I shuffled along the seat to make room, banging my knees on the underneath of the table as I went. Booths were the devil’s invention; it was impossible to get in or out of one without laddering a pair of tights and yet we always sat here. It was hard to break a habit after more than a decade.

‘What happened?’ I asked, pouring for everyone, my hand still shaking.

‘My lab assistant broke a very expensive piece of equipment, buggered three months’ worth of test results and I really don’t want to talk about it,’ she said as Cass picked up the bottle I had just put down and filled it up to the top. Cass and I had already talked. ‘Liv, you’re back, yay. You look nice.’

‘No, I don’t,’ I replied, my eyes dry and sore from all the horrible, horrible crying. ‘I look like shit. I haven’t had a proper night’s sleep since Sunday and an Alsatian had explosive diarrhoea all over the examination room when I tried to give him a rectal exam and – well, we’ll get to the rest.’

‘Good tan though,’ she said with a shrug. ‘Go on, then, what’s the big news that couldn’t possibly wait until tomorrow?’

It was only as she sank half a bottle of wine in one swallow that I realized she was expecting me to announce my engagement.

‘Nothing major,’ I said as Cass, who had already heard the story at least a dozen times since I arrived at the pub, held my hand under the table. ‘Me and Adam broke up.’

Abi picked up her glass, emptied the second half of her glass and put it back down. ‘Well, my dishwasher’s been on the blink for a week, so, you know, we’re all going through stuff right now.’

Determined not to cry in the Bell, I covered my face with my hair and snorted a half laugh, half sob as she bundled me up in a hug. Apart from a brief flirtation with Impulse Vanilla Kisses in Year Seven, Abi never wore perfume, so her hugs always smelled the same. Burying my face in her armpit was almost enough to push me over the edge.

‘He didn’t break up with you,’ Cass said, stroking my back. ‘You’re on a break, that’s not the same thing. Don’t freak out.’

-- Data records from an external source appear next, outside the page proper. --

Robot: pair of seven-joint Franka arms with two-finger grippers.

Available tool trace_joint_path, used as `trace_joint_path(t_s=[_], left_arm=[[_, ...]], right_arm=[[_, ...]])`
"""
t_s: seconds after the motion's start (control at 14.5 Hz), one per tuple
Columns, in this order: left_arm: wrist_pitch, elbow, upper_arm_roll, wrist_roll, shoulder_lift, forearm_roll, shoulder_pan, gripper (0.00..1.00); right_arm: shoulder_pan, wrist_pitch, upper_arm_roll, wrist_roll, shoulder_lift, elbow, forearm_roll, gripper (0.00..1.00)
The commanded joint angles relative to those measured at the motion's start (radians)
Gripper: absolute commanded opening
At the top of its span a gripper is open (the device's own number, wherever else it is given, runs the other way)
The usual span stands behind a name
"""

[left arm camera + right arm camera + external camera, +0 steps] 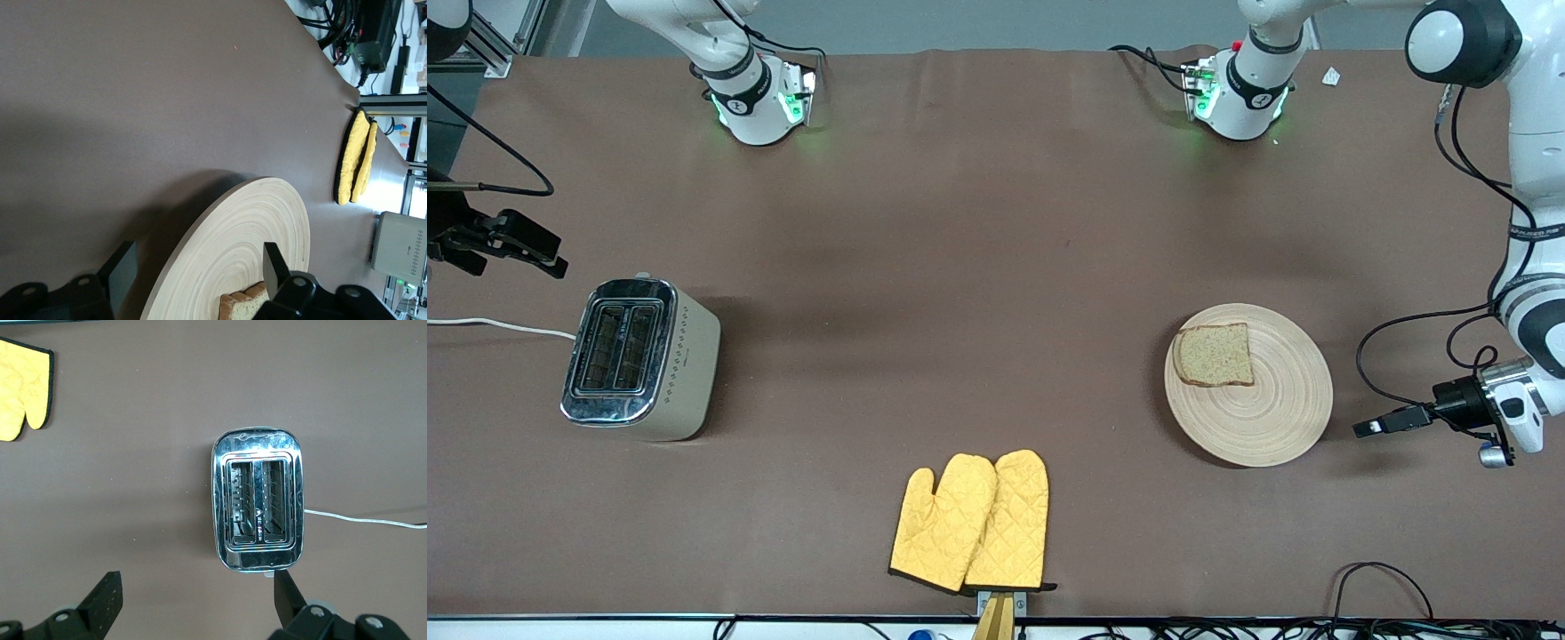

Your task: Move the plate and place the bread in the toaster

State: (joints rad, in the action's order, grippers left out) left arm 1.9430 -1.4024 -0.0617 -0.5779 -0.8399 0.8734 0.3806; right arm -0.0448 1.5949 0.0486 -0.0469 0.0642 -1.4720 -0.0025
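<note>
The pale wooden plate point(1263, 404) lies toward the left arm's end of the table, with the brown bread slice point(1215, 355) on its part farthest from the front camera. My left gripper point(1371, 427) is open and empty. It is low and level beside the plate's rim, pointing at it and a little apart from it. The left wrist view shows the plate point(247, 227) and bread point(243, 303) between the open fingers point(120, 273). The cream and chrome toaster point(640, 360) stands at the right arm's end, slots empty. My right gripper point(538, 249) is open and empty above the table beside the toaster point(259, 497).
A pair of yellow oven mitts point(974, 520) lies at the table's near edge, mid-table; it also shows in the left wrist view point(357, 157) and the right wrist view point(20, 387). The toaster's white cord point(498, 326) runs off the right arm's end of the table.
</note>
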Motion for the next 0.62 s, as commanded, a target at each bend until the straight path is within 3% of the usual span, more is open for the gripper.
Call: trace_joint_path(t_s=[0.0, 0.55], left_arm=[[-0.009, 0.022, -0.003, -0.097, -0.034, 0.027, 0.007, 0.80], [-0.099, 0.019, -0.003, -0.224, -0.064, 0.058, -0.003, 0.59]], right_arm=[[0.006, -0.004, -0.006, -0.010, 0.008, 0.016, 0.003, 1.00], [0.006, -0.004, -0.006, -0.010, 0.008, 0.016, 0.003, 1.00]])
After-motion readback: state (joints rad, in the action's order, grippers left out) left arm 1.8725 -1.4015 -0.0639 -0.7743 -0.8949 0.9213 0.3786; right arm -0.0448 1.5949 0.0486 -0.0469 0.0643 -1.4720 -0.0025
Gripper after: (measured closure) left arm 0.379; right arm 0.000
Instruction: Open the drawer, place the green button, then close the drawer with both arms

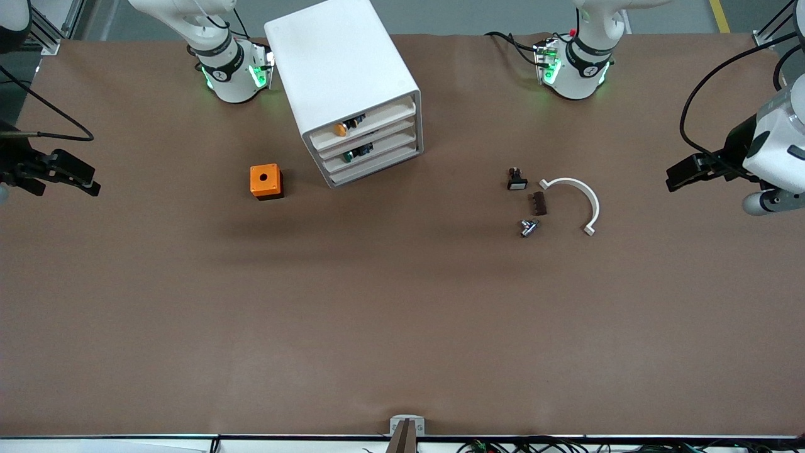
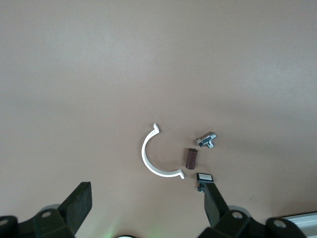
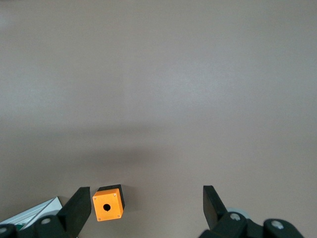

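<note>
Drawer (image 1: 372,148), second from the top of four in the white cabinet (image 1: 343,69), looks shut with the green-capped button (image 1: 348,157) already at its front and an orange-capped one (image 1: 340,129) above it, so the work seems done or not yet begun. Both arms wait: the left end effector (image 1: 676,177) and right end effector (image 1: 88,184) hang spread wide and empty over opposite desk (image 1: 402,327) ends, well apart from the cabinet between them. Near the left one lie one white-faced black button (image 1: 516,180), one brown block (image 1: 539,203), one metal fitting (image 1: 528,227) and one white half-ring (image 1: 582,198); near the right, one orange box (image 1: 266,181).
</note>
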Action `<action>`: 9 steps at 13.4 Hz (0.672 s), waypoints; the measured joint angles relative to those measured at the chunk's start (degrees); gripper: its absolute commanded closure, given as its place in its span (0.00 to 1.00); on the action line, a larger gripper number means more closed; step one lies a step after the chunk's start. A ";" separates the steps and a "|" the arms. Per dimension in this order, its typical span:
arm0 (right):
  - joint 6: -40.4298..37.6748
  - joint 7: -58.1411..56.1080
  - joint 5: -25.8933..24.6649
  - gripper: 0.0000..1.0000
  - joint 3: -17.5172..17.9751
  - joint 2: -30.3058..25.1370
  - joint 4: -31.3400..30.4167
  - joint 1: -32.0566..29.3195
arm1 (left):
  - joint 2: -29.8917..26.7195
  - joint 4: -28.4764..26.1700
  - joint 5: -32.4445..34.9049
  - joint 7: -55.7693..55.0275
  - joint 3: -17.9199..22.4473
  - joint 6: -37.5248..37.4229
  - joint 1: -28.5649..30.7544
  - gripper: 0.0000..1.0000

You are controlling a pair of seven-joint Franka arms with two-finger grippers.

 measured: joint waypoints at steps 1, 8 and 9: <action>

‘I love how you know more about this than I do,’ I said, sniffling as I extricated myself from Abi’s hug. She stroked loose strands of my topknot back into place. ‘Feels a lot like a break-up, Cass. I mean, it’s six thirty on a Wednesday night, there are two open bottles of wine on the table and my friends are telling me not to freak out. That doesn’t paint a scene of everything being hunky-dory, does it?’

‘I didn’t tell you not to freak out,’ Abi said, refilling her glass as I leaned forward to sip from mine without taking it from the table. ‘I’d definitely be freaking out if I were you.’

‘Not helping,’ Cass said with narrowed eyes. ‘Adam told Chris it’s just a break. Chris thinks he’s got cold feet, that’s all, nothing to panic about. Everything will be back to normal by the weekend when he’s calmed down.’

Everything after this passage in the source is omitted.